> [INSTRUCTIONS FOR THE TASK]:
Needed from the data below: every line from the one with "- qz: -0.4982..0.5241" up to and including the one with "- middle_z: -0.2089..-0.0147", repeated exactly and with nothing else.

▬▬▬

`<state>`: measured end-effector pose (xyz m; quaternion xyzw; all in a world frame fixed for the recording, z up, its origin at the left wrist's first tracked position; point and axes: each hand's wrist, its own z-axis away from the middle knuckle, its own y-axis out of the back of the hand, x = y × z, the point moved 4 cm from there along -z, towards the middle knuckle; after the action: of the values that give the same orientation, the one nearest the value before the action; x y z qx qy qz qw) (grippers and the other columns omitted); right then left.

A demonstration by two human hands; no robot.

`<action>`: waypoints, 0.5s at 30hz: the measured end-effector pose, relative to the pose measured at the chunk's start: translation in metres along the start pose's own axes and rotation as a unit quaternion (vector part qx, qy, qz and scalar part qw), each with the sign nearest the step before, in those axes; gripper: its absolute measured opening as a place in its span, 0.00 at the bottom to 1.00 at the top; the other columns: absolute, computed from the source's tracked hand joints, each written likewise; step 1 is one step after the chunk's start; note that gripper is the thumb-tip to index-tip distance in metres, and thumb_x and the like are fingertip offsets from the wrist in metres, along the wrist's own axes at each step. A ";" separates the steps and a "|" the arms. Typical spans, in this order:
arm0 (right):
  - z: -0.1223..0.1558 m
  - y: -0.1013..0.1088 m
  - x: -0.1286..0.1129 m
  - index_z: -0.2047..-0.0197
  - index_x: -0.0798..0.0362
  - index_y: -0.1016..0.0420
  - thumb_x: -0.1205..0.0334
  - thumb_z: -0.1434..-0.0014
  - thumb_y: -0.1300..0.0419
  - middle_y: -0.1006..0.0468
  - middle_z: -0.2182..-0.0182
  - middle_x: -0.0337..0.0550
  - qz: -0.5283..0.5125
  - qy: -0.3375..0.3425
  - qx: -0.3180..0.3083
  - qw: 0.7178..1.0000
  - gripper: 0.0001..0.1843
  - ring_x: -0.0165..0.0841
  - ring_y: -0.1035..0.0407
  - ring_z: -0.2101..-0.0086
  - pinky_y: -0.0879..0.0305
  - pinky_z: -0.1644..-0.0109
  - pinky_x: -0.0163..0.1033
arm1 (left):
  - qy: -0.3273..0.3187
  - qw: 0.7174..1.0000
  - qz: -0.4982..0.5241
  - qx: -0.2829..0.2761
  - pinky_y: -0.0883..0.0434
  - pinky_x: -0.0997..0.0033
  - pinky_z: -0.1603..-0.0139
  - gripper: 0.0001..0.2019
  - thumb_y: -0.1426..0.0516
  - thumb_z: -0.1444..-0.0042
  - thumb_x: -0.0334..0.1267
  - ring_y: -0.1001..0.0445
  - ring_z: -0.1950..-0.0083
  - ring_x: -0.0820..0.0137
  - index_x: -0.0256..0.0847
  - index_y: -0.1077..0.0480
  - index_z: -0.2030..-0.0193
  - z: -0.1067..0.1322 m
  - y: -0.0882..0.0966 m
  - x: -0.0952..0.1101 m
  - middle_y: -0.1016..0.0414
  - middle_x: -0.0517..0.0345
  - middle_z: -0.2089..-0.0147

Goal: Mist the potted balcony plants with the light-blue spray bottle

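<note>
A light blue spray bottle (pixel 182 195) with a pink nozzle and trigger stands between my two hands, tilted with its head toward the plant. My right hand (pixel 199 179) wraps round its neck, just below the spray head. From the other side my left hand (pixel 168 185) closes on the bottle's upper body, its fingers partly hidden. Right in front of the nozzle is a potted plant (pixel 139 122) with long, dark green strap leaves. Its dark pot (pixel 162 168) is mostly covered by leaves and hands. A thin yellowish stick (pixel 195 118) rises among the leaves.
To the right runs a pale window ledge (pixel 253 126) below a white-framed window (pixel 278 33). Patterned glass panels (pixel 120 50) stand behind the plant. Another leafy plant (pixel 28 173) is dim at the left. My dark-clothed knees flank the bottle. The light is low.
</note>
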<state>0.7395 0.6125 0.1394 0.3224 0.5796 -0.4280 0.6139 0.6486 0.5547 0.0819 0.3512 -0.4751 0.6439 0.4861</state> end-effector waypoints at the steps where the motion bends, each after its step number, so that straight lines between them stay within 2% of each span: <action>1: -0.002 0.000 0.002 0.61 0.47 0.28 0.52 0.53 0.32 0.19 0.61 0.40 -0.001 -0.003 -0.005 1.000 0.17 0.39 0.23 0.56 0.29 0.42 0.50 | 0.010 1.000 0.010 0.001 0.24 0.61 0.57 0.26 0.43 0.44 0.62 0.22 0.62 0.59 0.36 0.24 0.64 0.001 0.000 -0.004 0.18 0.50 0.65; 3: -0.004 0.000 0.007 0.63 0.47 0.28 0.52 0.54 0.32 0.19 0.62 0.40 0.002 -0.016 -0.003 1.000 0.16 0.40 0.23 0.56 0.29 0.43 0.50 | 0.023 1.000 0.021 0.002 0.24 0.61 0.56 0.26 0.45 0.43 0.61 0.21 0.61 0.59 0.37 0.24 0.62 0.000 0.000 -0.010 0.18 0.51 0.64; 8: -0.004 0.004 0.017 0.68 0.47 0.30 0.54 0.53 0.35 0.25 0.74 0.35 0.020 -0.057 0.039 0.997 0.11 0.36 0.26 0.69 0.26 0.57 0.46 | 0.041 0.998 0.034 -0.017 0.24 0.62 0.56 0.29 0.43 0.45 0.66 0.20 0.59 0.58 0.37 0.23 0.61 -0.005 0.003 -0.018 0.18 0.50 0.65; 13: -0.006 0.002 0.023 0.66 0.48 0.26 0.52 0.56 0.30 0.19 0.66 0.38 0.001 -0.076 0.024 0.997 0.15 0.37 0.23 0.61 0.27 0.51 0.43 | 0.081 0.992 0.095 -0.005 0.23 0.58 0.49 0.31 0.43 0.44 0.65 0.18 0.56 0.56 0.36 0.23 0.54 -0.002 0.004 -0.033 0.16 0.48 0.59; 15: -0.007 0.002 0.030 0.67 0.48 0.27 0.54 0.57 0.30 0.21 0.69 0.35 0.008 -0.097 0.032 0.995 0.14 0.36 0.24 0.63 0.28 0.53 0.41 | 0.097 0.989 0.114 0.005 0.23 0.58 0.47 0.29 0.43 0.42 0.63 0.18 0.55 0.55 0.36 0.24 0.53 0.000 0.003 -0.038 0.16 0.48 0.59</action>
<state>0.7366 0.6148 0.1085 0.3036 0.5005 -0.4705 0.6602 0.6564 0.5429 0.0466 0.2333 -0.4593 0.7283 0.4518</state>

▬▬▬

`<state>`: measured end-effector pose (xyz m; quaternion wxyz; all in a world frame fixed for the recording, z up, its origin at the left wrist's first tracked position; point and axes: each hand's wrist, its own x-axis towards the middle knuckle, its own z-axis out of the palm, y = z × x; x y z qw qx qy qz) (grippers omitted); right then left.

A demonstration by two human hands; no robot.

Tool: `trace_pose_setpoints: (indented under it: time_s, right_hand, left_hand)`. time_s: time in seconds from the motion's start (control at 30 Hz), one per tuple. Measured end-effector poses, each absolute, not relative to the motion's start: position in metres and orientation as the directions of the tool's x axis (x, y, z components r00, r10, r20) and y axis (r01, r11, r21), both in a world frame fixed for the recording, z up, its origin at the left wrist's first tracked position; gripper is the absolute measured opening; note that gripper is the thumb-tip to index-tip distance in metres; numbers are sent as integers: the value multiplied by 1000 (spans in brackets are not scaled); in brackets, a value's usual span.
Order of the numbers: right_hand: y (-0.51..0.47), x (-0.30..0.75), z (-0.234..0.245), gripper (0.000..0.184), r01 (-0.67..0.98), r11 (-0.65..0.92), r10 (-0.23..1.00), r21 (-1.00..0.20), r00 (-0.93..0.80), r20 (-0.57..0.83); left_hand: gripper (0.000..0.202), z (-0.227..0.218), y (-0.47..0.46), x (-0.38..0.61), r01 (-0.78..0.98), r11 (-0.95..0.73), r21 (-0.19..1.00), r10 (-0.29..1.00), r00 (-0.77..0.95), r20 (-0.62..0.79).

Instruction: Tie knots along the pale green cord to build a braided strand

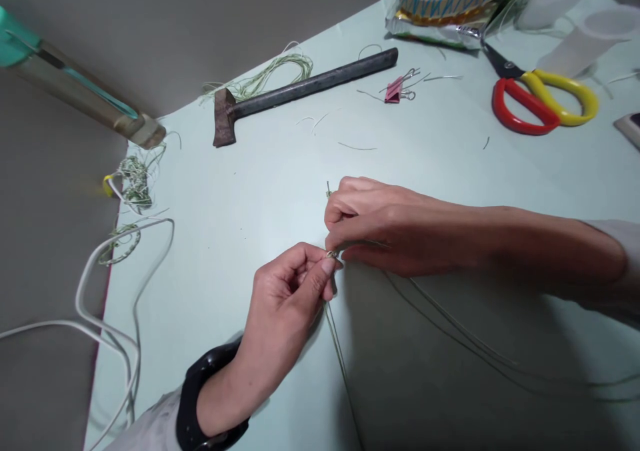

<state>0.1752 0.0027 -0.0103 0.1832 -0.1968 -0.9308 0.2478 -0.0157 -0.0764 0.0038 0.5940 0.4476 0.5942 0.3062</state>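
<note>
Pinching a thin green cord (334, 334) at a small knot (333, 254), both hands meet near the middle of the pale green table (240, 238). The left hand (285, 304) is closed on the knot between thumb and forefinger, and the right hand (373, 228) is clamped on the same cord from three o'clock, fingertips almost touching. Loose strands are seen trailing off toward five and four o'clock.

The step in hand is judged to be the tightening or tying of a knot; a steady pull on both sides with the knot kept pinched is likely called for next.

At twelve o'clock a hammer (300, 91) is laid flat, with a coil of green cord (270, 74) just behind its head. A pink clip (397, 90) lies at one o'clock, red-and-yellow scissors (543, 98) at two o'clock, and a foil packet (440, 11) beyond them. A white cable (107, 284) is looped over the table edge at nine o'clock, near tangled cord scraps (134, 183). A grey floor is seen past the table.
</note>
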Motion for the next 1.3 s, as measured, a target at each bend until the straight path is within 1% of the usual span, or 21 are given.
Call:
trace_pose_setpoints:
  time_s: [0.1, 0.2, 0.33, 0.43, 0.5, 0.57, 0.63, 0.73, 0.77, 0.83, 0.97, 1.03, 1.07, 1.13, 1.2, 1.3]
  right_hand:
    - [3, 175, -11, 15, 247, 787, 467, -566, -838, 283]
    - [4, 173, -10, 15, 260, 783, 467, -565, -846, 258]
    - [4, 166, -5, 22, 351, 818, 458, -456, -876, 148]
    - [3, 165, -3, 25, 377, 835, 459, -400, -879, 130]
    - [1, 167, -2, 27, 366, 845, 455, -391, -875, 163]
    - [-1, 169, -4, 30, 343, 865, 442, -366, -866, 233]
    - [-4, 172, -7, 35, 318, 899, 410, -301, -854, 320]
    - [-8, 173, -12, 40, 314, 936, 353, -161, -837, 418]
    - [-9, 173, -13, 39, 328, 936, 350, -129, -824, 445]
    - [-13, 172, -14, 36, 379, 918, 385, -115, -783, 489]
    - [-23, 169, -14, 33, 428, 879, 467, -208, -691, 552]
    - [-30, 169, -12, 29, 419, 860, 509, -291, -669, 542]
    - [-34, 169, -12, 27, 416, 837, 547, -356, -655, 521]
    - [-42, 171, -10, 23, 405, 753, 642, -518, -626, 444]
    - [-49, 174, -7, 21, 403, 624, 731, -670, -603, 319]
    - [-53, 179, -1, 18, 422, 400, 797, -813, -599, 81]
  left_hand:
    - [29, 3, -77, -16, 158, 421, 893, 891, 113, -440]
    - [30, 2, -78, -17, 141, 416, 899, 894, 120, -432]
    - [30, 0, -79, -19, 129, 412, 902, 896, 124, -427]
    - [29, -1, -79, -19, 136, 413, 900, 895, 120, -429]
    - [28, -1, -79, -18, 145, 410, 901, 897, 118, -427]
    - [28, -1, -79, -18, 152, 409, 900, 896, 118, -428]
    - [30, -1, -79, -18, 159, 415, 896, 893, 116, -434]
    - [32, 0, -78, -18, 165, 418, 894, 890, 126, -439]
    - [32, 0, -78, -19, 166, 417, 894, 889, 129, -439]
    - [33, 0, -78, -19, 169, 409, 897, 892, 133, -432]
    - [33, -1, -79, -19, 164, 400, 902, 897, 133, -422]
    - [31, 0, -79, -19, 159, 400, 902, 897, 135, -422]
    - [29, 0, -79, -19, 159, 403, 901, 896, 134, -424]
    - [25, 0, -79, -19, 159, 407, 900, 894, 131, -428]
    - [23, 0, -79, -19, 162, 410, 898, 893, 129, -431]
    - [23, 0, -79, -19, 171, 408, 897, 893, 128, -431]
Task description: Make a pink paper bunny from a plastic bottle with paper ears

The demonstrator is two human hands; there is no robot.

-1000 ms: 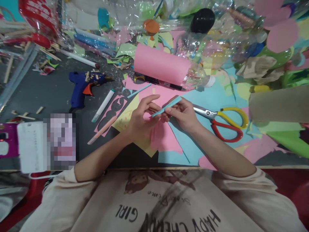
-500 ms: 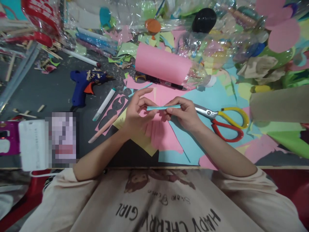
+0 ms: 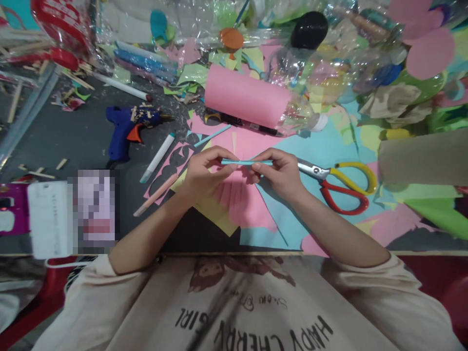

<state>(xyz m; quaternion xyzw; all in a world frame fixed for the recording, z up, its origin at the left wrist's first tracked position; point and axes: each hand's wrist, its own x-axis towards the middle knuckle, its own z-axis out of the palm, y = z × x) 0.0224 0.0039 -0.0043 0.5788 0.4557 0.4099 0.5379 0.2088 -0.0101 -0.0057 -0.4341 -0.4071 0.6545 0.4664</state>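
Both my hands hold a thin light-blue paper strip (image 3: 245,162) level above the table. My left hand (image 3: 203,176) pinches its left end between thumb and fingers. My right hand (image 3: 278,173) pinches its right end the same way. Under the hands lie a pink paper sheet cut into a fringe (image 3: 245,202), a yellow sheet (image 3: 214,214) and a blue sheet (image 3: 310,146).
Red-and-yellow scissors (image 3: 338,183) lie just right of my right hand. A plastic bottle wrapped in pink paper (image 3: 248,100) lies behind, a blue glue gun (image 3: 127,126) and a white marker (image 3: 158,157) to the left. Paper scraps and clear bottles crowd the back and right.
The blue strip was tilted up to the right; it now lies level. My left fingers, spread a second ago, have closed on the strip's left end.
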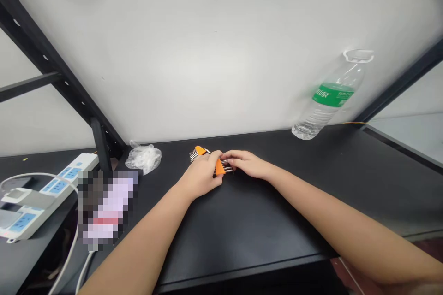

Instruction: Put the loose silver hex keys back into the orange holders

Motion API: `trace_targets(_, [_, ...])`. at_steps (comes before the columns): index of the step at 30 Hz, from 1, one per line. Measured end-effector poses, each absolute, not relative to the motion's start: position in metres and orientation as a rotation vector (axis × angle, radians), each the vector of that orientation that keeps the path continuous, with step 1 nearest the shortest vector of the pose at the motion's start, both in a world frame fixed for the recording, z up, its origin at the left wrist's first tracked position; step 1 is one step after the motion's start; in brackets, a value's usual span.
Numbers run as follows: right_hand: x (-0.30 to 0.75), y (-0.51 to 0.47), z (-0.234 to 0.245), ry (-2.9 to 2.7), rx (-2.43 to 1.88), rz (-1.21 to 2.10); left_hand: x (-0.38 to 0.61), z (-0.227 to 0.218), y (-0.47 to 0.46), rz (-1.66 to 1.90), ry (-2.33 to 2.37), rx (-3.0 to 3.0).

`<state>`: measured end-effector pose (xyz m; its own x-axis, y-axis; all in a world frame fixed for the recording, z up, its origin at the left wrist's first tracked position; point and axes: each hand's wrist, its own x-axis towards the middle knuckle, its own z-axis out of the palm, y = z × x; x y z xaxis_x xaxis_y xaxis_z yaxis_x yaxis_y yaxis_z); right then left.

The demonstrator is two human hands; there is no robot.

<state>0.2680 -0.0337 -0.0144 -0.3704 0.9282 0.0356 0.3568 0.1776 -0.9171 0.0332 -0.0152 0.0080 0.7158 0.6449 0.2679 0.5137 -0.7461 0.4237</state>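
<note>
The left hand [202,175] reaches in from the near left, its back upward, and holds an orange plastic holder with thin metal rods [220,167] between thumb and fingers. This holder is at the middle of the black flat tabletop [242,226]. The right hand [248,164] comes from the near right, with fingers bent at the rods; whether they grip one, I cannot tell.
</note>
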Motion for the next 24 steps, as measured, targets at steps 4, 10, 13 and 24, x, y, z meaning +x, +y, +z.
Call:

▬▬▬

> [COMPLETED EXERCISE]:
  - qz: -0.4982..0.5241
  - qx: -0.2829..0.2761
  - pinky_y: -0.0883..0.0434
  - pinky_x: -0.0997..0.0033
  - pinky_z: -0.1603..-0.0139
  - gripper: 0.0001..0.2019
  - thumb_y: -0.1426..0.0516
  - thumb_z: -0.1444..-0.0042
  - thumb_x: -0.0334..0.1267
  - ring_y: -0.1001..0.0445
  - ring_z: -0.1950..-0.0083
  - ring_x: -0.0820..0.0137
  - index_x: -0.0256..0.0847
  - index_y: -0.1077..0.0480
  - index_z: -0.2030..-0.0193
  - z: -0.1067..0.1322 m
  - y: -0.0882..0.0966 m
  - x: -0.0952..0.1101 m
  - middle_y: -0.1016..0.0414
  - middle_x: -0.0517..0.0345
  - middle_z: -0.2089..-0.0147

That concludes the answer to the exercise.